Recycling – Why Isn’t Everyone Doing It?

Yesterday, I put my garbage and recycle bins out for pick up and looked up and down my street. Of the half dozen or so houses with trash cans outside waiting for pick up, I was the only one with recycling bins. All I could think was, What’s wrong with this picture?

Granted, after five years of paying for recycling pick-up, this was the first day I put out recycling for pick-up. I guess I thought it would be a hassle: Clean out the containers, remove labels, and separate the plastic, paper, and glass. Well, it might have been like that five years ago, but times have changed. Two weeks ago, I decided to look on my refuse companies website, www.wm.com. I was amazed to learn that there is something called Commingled Recyclables and Mixed Residential Paper Specifications.

I thought, I know what commingle and mixed mean. I don’t have to separate everything, which is good since I only have three bins. I looked around my house, at the plastic milk containers, liquor bottles, soda cans, empty toilet paper and paper towel rolls, junk mail and advertisements that littered my table tops, and margarine containers. The list seemed endless. For all intents and purposes, it is: Juice bottles, shampoo and conditioner bottles, peanut butter jars, salsa jars. On and on it goes. There was so much I could recycle, and so little that would end up in a landfill. Even the shreddings that come from destroying my personal information are accepted, but they have to be in paper bags or boxes.

So, for the last two weeks, that’s what I did. If it was not on my list of acceptable items that I printed from www.wm.com, it went into the trash. If it was, it went into a bin. I was amazed at how easy it was. I put the bins in my kitchen. Yes, I know, it is a bit unsightly, but I figure if they are right there when I empty a container, I am more likely to put them in the recycle bin. And, I did. Empty a container, toss the top in the trash, toss the container in a bin. I do separate paper/cardboard from glass, plastic, and aluminum. Right now they don’t take plastic bags, even though some have the HDPE symbol on them or the trays that meat comes in. Maybe at a later date.

I searched the Internet to find how many trees it takes to make paper. This is what I found at www.tappi.org (Tappi is a “[p]rofessional organization dedicated to the pulp and paper industries”) who got it from A Tree for Each American, AmericanForest & Paper Association, Washington, DC:

“[L]et’s assume that the following paper products have been produced using 100 percent hardwood. A cord of wood is approximately 8 feet wide, 4 feet deep, and 4 feet high.
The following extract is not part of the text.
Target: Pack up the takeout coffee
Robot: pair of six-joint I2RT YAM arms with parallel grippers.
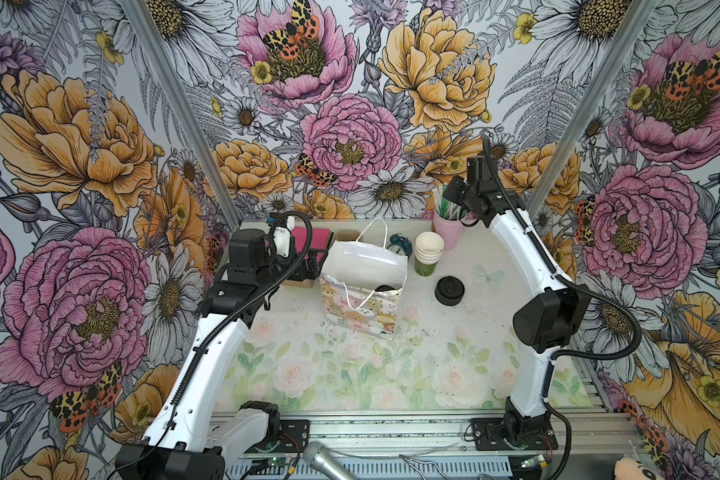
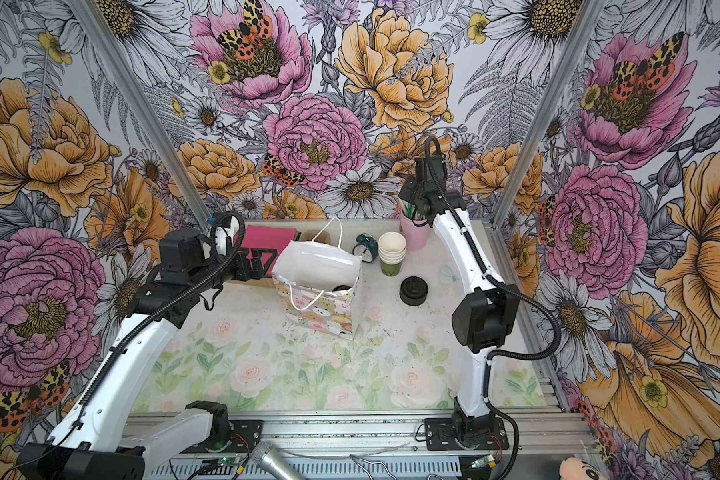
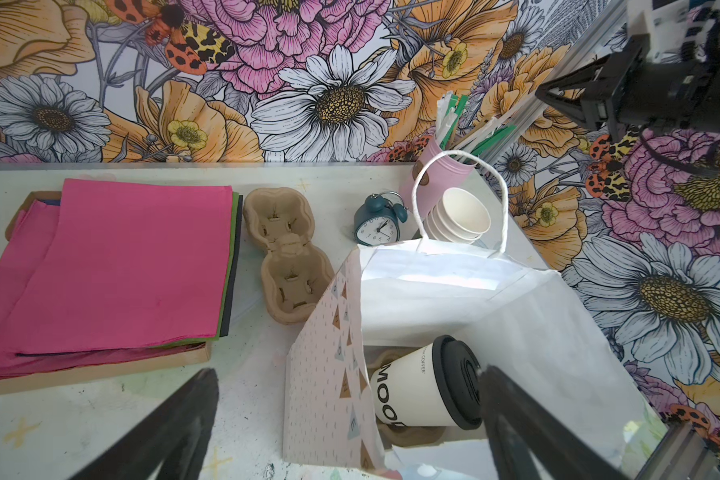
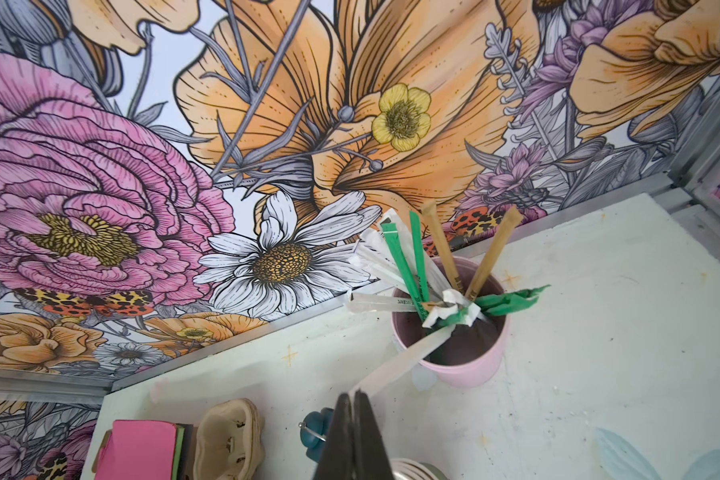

A cord of air-dried, dense hardwood (oak, hickory, etc.) weighs roughly 2 tons, about 15-20 percent of which is water.

“It has been estimated that one cord of this wood will yield one of these approximate quantities of products:

– 1,000-2,000 pounds of paper (depending on the process)

– 942 100-page, hard-cover books

– 61,370 No. 10 business envelopes

– 4,384,000 commemorative-sized postage stamps

– 460,000 personal checks

– 1,200 copies of National Geographic

– 2,700 copies of an average daily newspaper”

They go on to say that 1.5 billion seedlings are planted every year, which means about 4 million trees daily, five trees for every single person in America. Oh, and “[t]rees are a renewable resource” and there are more trees now than 70 years ago.

Now, Tappi is obviously biased. And, that’s okay. But, if we were to recycle paper, shouldn’t that mean that more trees can be used for lumber to build houses, which should theoretically bring down lumber prices? Just a thought.

Then there is the plastic, glass, and aluminum. Those are not renewable resources, and they are not biodegradable, which means that when they go into a landfill, they stay in the landfill. According to the Environmental Protection Agency, landfills product methane, which is “a greenhouse gas that remains in the atmosphere for approximately 9-15 years. Methane is over 20 times more effective in trapping heat in the atmosphere than carbon dioxide (CO2) over a 100-year period…” (www.epa.gov) So, while everyone is screaming “greenhouse gasses are going to kill us all,” why are we not doing more to reduce what goes into landfills?

Now, if you don’t want to pay your refuse collector to pick up your recyclables, you can take your recyclables to a local recycling center. You will love the way you feel when you know you have done your part for the environment. If you have kids, make it a family thing. Lead by example. Show hour kids how easy it is to do their part for our environment.

It is so easy, it is almost laughable. Instead of throwing it into container A (trash can), throw it into container B, C, or D (your recycle bins)!